I expect that the generational parallel copying collector takes less
time than the whole-heap parallel copying collector.
results?
So, I ran some benchmarks. Take the splay-tree benchmark, derived from
Octane’s
splay.js. I
have a port to Scheme, and the results are... not good!
![](https://wingolog.org/pub/splay.scm-generational-scalability-8.png)
In this graph the “pcc” series is the whole-heap copying collector, and
“generational-pcc” is the generational counterpart, with a nursery sized
such that after each collection, its size is 2 MB times the number of
active mutator threads in the last collector. So, for this test with
eight threads, on my 8-core Ryzen 7 7840U laptop, the nursery is 16MB
including the copy reserve, which happens to be the same size as the L3
on this CPU. New objects are kept in the nursery one cycle before being
promoted to the old generation.
There are also results for “mmc” and “generational-mmc”
collectors,
which use an Immix-derived algorithm that allows for bump-pointer
allocation but which doesn’t require a copy reserve. There, the
generational collectors use a sticky mark-bit
algorithm,
which has very different performance characteristics as promotion is
in-place, and the nursery is as large as the available heap size.

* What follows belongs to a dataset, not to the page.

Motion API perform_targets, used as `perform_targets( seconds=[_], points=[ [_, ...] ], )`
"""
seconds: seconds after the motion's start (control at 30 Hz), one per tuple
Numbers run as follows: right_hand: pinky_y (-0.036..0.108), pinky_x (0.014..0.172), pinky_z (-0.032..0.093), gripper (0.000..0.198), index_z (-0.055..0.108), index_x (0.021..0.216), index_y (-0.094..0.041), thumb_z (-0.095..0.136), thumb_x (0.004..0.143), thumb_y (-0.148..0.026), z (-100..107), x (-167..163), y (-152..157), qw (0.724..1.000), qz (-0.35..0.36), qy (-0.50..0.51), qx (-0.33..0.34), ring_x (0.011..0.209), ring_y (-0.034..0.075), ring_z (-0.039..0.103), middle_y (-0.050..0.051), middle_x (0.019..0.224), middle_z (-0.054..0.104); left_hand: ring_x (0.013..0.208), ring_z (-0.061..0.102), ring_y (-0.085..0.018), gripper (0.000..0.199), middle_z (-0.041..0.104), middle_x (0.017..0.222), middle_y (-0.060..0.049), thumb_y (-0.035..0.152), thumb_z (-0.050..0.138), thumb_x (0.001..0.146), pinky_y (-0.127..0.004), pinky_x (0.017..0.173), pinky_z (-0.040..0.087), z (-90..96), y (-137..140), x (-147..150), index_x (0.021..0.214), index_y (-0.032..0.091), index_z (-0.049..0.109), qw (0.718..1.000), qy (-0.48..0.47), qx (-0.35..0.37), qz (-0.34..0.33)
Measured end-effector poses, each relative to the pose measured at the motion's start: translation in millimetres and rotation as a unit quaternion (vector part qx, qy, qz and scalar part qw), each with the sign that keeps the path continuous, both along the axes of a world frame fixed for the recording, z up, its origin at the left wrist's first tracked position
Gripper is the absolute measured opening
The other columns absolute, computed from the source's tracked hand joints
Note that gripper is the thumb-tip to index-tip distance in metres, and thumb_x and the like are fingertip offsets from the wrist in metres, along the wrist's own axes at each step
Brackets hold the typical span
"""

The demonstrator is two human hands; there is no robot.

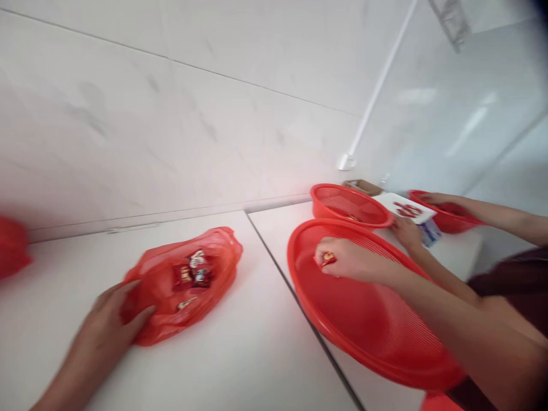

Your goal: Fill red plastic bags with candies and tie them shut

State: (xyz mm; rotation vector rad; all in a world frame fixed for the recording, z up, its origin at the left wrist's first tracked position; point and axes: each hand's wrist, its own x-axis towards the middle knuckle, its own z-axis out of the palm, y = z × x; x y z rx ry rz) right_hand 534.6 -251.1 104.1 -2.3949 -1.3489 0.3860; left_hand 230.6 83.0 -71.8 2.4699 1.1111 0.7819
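On the white table lies a red plastic bag [222,251], its mouth spread wide, with several small wrapped candies [199,268] inside. My left hand [113,319] grips the near left edge of this bag between thumb and fingers. To the right stands a large red plastic basket [363,308] with perforated sides. Above its hollow, my right hand [349,260] is closed on a candy in a red and gold wrapper [328,258]. Part of that candy is hidden by my fingers.
A second red basket [351,200] with a few candies stands behind. A co-worker's hands [406,233] are at a white tray [396,200] of red pieces and another red basket [458,222]. A blurred red object [12,245] sits far left. The wall [192,131] bounds the table.
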Motion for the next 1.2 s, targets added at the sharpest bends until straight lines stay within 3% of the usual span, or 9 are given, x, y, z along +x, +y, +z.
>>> perform_targets(
  seconds=[0.17,0.33,0.43,0.6,0.73,0.83,0.97,1.07,1.2],
  points=[
    [0.027,0.062,0.042,0.01,0.052,0.067,-0.024,0.051,0.072,-0.015,28.2,-31.9,57.8,0.995,0.072,-0.044,0.062,0.07,0.014,0.055,0.0,0.085,0.059,0.12,0.049,-0.028,0.047,0.049,0.127,-0.01,0.037,0.054,0.077,-0.042,0.104,0.04,11.3,-17.4,0.3,0.12,0.02,0.05,1.0,-0.025,0.001,-0.012],
    [0.025,0.057,0.039,0.01,0.055,0.072,-0.023,0.048,0.074,-0.015,17.2,-72.2,144.7,0.968,0.236,-0.067,0.044,0.065,0.012,0.052,0.0,0.089,0.055,0.121,0.048,-0.025,0.05,0.046,0.133,-0.007,0.027,0.057,0.076,-0.041,0.103,0.04,7.6,-19.7,-4.4,0.125,0.024,0.048,0.998,-0.055,-0.038,-0.022],
    [0.024,0.058,0.039,0.012,0.06,0.082,-0.025,0.052,0.074,-0.02,7.5,-86.9,186.6,0.961,0.269,-0.059,0.007,0.066,0.011,0.054,0.0,0.099,0.055,0.121,0.048,-0.026,0.052,0.045,0.134,-0.007,0.025,0.058,0.074,-0.04,0.102,0.041,6.7,-20.7,-6.3,0.126,0.024,0.048,0.996,-0.072,-0.053,-0.025],
    [0.03,0.075,0.041,0.027,0.064,0.101,-0.028,0.058,0.076,-0.036,-0.7,-81.6,228.4,0.98,0.149,-0.132,0.019,0.087,0.019,0.059,0.002,0.113,0.057,0.115,0.052,-0.026,0.053,0.049,0.132,-0.007,0.023,0.06,0.072,-0.039,0.097,0.043,6.5,-21.4,-6.1,0.124,0.026,0.05,0.99,-0.109,-0.084,-0.032],
    [0.037,0.081,0.042,0.053,0.051,0.125,-0.018,0.055,0.076,-0.04,-13.3,-70.3,247.9,0.988,0.028,-0.147,0.042,0.098,0.027,0.059,0.015,0.127,0.049,0.113,0.053,-0.027,0.054,0.051,0.129,-0.007,0.021,0.062,0.069,-0.041,0.096,0.042,5.8,-20.2,-5.5,0.122,0.027,0.051,0.985,-0.135,-0.1,-0.028],
    [0.037,0.088,0.042,0.069,0.035,0.138,-0.013,0.05,0.079,-0.046,-33.8,-76.4,248.7,0.988,-0.059,-0.119,0.082,0.113,0.029,0.053,0.019,0.133,0.043,0.115,0.052,-0.027,0.056,0.051,0.13,-0.007,0.02,0.062,0.069,-0.04,0.097,0.041,6.2,-20.2,-6.2,0.124,0.026,0.051,0.981,-0.154,-0.11,-0.031],
    [0.035,0.098,0.038,0.071,0.021,0.143,-0.013,0.039,0.084,-0.049,-70.1,-98.2,226.0,0.973,-0.139,-0.09,0.161,0.129,0.027,0.039,0.018,0.142,0.034,0.119,0.049,-0.026,0.06,0.05,0.132,-0.007,0.016,0.059,0.07,-0.04,0.1,0.04,11.1,-23.4,-8.0,0.128,0.025,0.047,0.975,-0.191,-0.114,-0.021],
    [0.037,0.096,0.04,0.068,0.031,0.137,-0.016,0.044,0.081,-0.052,-96.7,-103.8,202.8,0.954,-0.182,-0.036,0.235,0.126,0.029,0.039,0.017,0.138,0.038,0.117,0.051,-0.023,0.06,0.048,0.133,-0.005,0.012,0.052,0.073,-0.037,0.098,0.042,16.7,-26.9,-9.4,0.131,0.027,0.044,0.967,-0.225,-0.12,-0.011],
    [0.035,0.076,0.047,0.036,0.055,0.093,-0.02,0.044,0.081,-0.053,-121.0,-93.1,184.1,0.951,-0.183,0.037,0.248,0.089,0.026,0.058,0.012,0.1,0.06,0.089,0.06,-0.015,0.058,0.048,0.133,-0.005,0.01,0.042,0.078,-0.03,0.08,0.051,25.5,-29.3,-9.2,0.132,0.029,0.042,0.953,-0.266,-0.141,0.015]
  ],
)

The salient point is that at all heap sizes, and for these two very
different configurations (mmc and pcc), generational collection takes
more time than whole-heap collection. It’s not just the splay benchmark
either; I see the same thing for the very different nboyer
benchmark.
What is the deal?
I am honestly quite perplexed by this state of affairs. I wish I had a
narrative to tie this together, but in lieu of that, voici some
propositions and observations.
“generational collection is good because bump-pointer allocation”
Sometimes people say that the reason generational collection is good is
because you get bump-pointer allocation, which has better locality and
allocation speed. This is misattribution: it’s bump-pointer allocators
that have these benefits. You can have them in whole-heap copying
collectors, or you can have them in whole-heap mark-compact or immix
collectors that bump-pointer allocate into the holes. Or, true, you can
have them in generational collectors with a copying nursery but a
freelist-based mark-sweep allocator. But also you can have generational
collectors without bump-pointer allocation, for free-list
sticky-mark-bit collectors. To simplify this panorama to “generational
collectors have good allocators” is incorrect.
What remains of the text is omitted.